Every line from the top of the records through the one bearing "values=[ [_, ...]" is to be reproduced exactly, and pictures are to be left out.

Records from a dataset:
----------

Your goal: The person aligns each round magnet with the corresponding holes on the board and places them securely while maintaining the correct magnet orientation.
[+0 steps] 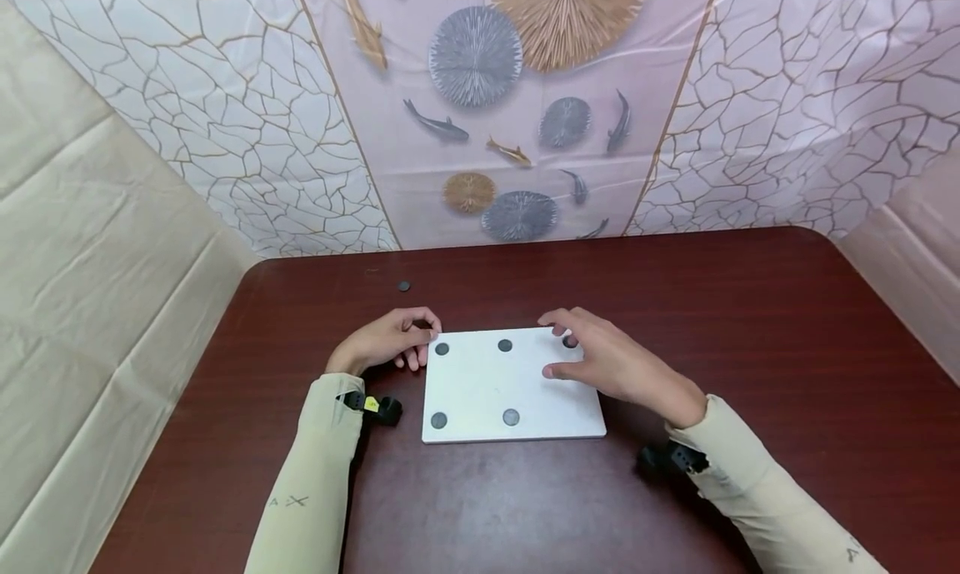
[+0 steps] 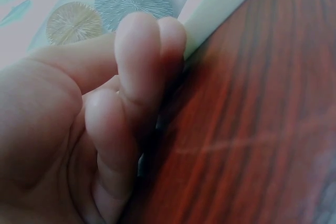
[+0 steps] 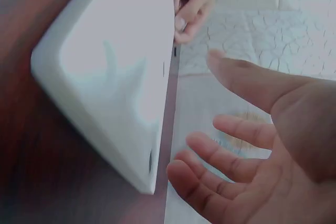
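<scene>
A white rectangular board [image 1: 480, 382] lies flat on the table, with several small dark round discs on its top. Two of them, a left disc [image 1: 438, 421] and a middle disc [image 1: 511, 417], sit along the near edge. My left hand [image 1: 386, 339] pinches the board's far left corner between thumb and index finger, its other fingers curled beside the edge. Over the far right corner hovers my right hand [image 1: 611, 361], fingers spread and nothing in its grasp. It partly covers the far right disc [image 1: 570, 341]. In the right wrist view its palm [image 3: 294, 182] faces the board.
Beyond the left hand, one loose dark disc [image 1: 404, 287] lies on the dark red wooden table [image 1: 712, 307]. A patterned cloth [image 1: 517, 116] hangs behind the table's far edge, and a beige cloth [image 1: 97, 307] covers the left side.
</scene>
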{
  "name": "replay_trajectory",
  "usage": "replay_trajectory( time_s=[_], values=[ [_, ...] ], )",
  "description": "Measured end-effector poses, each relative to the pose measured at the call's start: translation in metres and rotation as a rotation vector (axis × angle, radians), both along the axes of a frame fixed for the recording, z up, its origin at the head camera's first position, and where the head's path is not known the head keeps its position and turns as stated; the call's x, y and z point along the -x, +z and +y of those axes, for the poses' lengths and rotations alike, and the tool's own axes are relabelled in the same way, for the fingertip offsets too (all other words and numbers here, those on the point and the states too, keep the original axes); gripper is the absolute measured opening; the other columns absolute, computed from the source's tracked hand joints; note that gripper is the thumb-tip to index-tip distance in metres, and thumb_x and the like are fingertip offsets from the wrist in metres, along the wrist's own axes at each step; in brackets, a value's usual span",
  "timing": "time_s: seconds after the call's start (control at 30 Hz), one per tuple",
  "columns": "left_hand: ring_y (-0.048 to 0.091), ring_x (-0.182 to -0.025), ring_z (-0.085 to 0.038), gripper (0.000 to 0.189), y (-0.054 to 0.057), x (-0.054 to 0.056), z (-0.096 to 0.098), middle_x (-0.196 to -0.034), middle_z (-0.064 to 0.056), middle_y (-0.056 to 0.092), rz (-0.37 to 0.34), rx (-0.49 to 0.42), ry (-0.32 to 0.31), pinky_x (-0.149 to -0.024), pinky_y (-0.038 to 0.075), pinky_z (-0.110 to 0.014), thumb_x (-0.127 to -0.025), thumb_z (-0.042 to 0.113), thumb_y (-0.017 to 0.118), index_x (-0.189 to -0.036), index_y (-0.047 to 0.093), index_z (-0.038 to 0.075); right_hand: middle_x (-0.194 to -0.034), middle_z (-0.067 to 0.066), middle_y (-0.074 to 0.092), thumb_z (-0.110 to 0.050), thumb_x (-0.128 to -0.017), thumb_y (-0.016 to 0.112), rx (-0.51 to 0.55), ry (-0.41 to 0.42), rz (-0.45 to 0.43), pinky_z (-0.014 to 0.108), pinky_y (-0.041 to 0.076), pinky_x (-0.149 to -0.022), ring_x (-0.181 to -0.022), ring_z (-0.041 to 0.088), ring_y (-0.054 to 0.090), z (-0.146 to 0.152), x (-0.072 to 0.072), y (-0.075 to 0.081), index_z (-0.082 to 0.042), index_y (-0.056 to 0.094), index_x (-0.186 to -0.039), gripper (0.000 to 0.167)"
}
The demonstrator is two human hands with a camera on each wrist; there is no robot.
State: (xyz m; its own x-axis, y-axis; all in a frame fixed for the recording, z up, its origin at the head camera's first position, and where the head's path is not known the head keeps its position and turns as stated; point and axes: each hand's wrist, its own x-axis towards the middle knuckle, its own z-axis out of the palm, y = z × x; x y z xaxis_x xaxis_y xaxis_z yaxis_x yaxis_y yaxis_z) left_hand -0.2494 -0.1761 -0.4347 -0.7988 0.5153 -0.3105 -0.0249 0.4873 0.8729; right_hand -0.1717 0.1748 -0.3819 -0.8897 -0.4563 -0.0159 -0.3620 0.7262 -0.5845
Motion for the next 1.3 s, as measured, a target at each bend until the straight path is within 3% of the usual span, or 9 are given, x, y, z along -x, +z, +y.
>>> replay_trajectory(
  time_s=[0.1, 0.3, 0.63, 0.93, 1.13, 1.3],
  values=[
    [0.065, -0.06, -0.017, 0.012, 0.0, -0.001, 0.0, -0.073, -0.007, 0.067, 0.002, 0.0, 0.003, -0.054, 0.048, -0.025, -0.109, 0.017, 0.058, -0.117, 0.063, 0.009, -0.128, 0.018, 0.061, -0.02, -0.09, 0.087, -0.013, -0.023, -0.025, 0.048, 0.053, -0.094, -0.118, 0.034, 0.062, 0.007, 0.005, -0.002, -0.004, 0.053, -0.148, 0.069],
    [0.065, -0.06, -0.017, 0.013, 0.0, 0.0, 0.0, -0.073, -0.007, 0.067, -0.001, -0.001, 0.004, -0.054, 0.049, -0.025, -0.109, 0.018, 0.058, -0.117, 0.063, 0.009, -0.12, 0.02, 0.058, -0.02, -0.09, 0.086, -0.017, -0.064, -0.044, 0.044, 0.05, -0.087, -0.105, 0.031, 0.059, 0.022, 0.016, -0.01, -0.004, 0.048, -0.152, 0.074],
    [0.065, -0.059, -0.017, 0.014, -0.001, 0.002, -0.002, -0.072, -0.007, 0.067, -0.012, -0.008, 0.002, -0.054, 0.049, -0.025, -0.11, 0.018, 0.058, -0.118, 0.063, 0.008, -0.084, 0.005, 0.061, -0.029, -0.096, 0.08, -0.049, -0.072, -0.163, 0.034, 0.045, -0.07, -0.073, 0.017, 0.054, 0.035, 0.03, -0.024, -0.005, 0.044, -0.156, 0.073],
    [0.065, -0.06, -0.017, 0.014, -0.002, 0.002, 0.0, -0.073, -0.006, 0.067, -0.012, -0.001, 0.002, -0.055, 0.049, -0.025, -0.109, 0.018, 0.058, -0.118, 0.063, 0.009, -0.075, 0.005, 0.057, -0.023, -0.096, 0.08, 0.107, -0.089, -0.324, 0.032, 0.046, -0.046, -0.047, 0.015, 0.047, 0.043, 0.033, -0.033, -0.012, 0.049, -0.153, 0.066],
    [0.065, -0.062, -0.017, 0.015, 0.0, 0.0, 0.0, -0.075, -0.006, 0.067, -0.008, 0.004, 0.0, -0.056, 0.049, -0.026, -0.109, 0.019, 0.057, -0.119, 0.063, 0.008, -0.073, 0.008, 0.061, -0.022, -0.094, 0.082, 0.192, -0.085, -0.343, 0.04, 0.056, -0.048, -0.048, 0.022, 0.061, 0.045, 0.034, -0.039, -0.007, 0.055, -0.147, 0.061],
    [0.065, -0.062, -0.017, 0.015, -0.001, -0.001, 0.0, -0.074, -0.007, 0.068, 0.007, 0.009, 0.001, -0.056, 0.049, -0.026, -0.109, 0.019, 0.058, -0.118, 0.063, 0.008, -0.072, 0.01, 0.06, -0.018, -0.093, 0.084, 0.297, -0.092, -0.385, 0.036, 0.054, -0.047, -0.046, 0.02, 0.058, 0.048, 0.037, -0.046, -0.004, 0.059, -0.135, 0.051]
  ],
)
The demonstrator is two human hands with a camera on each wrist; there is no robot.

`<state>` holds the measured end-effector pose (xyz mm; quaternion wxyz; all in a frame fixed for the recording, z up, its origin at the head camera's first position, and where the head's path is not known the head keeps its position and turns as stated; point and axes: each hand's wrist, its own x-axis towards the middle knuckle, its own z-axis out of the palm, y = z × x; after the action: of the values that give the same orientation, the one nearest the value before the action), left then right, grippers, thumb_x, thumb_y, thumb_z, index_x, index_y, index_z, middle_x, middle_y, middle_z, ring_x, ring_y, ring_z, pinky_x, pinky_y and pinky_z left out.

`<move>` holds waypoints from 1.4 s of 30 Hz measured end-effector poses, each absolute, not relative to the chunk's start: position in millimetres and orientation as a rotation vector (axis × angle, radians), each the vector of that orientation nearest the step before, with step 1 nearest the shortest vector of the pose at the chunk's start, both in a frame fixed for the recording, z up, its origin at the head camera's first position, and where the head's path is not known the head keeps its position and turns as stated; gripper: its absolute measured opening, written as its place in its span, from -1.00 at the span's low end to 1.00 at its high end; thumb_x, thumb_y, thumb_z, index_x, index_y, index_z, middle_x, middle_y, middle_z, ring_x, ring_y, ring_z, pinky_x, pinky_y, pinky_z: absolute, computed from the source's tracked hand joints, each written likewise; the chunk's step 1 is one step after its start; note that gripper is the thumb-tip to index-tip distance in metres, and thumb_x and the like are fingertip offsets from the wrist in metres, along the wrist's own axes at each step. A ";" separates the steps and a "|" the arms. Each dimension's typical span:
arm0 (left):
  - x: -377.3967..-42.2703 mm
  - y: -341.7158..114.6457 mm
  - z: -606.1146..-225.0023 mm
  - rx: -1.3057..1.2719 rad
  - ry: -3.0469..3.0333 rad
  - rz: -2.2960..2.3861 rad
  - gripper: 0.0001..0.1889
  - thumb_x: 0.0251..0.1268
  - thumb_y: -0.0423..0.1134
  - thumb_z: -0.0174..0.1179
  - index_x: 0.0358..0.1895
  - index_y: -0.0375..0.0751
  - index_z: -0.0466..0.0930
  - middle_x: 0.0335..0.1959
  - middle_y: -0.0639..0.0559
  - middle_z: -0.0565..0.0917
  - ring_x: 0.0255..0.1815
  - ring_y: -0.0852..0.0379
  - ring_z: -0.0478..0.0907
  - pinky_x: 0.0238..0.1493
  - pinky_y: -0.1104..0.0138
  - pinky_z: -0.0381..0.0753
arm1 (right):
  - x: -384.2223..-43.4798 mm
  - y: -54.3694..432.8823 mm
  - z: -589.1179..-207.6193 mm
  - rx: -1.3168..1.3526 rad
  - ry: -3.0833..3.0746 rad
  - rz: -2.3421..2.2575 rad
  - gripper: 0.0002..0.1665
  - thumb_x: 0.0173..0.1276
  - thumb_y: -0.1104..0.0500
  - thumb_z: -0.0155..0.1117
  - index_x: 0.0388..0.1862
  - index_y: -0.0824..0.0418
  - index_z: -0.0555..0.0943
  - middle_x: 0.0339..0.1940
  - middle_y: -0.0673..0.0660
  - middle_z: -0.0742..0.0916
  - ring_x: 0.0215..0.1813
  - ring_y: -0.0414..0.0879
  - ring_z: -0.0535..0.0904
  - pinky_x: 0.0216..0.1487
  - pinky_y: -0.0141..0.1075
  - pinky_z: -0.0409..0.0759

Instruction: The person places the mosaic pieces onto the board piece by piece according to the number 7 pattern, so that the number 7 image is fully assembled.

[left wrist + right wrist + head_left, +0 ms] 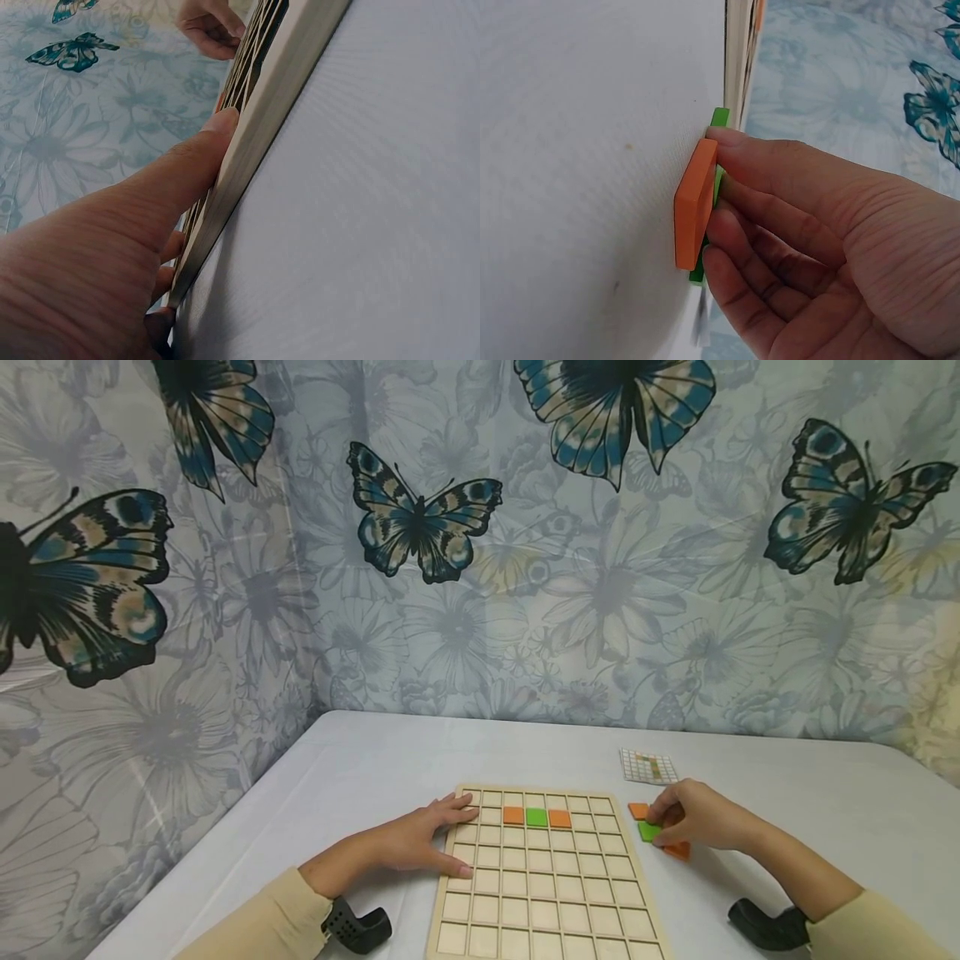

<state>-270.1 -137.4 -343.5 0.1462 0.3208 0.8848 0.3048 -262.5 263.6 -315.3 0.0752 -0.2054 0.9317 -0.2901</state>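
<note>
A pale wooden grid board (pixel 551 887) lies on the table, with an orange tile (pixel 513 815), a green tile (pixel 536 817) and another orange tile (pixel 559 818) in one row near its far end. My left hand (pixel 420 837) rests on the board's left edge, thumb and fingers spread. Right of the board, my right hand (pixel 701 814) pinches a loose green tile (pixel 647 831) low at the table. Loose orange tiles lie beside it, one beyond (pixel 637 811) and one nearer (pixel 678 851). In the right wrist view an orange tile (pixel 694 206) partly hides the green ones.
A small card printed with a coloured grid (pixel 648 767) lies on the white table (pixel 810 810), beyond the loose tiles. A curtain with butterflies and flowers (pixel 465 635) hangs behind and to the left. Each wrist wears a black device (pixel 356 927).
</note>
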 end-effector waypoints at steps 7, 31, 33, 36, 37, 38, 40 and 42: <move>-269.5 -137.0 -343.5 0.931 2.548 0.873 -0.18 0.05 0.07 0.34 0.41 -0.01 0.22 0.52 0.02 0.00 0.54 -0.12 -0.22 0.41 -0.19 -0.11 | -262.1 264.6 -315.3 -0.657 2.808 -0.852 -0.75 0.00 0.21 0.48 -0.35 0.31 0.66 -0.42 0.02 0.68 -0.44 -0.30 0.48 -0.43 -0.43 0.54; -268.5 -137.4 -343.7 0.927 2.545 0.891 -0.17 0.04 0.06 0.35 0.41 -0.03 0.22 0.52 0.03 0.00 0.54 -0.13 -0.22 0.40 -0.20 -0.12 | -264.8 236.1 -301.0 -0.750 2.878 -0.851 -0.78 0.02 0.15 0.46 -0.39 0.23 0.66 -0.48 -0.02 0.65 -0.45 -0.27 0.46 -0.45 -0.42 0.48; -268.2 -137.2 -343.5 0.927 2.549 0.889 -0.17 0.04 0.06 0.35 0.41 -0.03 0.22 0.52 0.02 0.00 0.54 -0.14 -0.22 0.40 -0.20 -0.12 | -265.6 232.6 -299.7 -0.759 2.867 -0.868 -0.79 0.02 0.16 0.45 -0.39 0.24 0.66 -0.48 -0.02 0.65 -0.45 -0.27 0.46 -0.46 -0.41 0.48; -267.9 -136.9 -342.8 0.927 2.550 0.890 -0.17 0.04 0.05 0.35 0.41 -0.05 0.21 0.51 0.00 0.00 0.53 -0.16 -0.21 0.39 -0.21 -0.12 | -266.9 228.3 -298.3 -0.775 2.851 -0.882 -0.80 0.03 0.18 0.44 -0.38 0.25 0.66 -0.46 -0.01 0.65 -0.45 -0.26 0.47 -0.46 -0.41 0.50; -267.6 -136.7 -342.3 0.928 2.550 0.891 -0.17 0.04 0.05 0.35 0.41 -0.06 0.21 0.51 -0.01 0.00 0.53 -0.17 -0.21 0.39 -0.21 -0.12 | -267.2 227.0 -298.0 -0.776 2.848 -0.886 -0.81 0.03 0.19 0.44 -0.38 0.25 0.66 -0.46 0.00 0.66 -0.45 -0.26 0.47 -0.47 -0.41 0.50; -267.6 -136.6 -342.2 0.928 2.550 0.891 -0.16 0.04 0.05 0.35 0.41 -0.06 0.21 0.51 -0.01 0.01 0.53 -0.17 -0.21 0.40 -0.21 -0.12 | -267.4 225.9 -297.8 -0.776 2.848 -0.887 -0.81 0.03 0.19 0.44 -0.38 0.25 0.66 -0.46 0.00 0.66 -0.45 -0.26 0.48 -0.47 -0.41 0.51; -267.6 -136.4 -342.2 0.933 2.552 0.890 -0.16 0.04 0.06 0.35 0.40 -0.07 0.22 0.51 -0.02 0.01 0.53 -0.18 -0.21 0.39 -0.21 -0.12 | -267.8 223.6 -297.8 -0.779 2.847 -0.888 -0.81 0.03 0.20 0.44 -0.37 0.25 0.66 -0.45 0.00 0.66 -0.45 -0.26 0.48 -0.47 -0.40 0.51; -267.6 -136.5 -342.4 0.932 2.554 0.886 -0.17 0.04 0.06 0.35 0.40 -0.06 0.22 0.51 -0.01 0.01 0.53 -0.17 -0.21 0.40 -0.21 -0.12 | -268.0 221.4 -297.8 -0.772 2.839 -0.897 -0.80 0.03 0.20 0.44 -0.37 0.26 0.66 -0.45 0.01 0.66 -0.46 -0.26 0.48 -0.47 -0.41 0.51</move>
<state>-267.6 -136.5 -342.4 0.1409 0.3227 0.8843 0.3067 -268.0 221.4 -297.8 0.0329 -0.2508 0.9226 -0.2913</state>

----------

* SOLUTION TO THE PROBLEM *
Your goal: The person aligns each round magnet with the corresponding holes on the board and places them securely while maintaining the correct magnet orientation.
[+0 steps] 
[+0 steps] 
[+0 steps] 
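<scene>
A white rectangular board [image 1: 480, 382] lies flat on the table, with several small dark round discs on its top. Two of them, a left disc [image 1: 438, 421] and a middle disc [image 1: 511, 417], sit along the near edge. My left hand [image 1: 386, 339] pinches the board's far left corner between thumb and index finger, its other fingers curled beside the edge. Over the far right corner hovers my right hand [image 1: 611, 361], fingers spread and nothing in its grasp. It partly covers the far right disc [image 1: 570, 341]. In the right wrist view its palm [image 3: 294, 182] faces the board.
Beyond the left hand, one loose dark disc [image 1: 404, 287] lies on the dark red wooden table [image 1: 712, 307]. A patterned cloth [image 1: 517, 116] hangs behind the table's far edge, and a beige cloth [image 1: 97, 307] covers the left side.
</scene>
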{
  "name": "replay_trajectory",
  "usage": "replay_trajectory( time_s=[_], values=[ [_, ...] ], )",

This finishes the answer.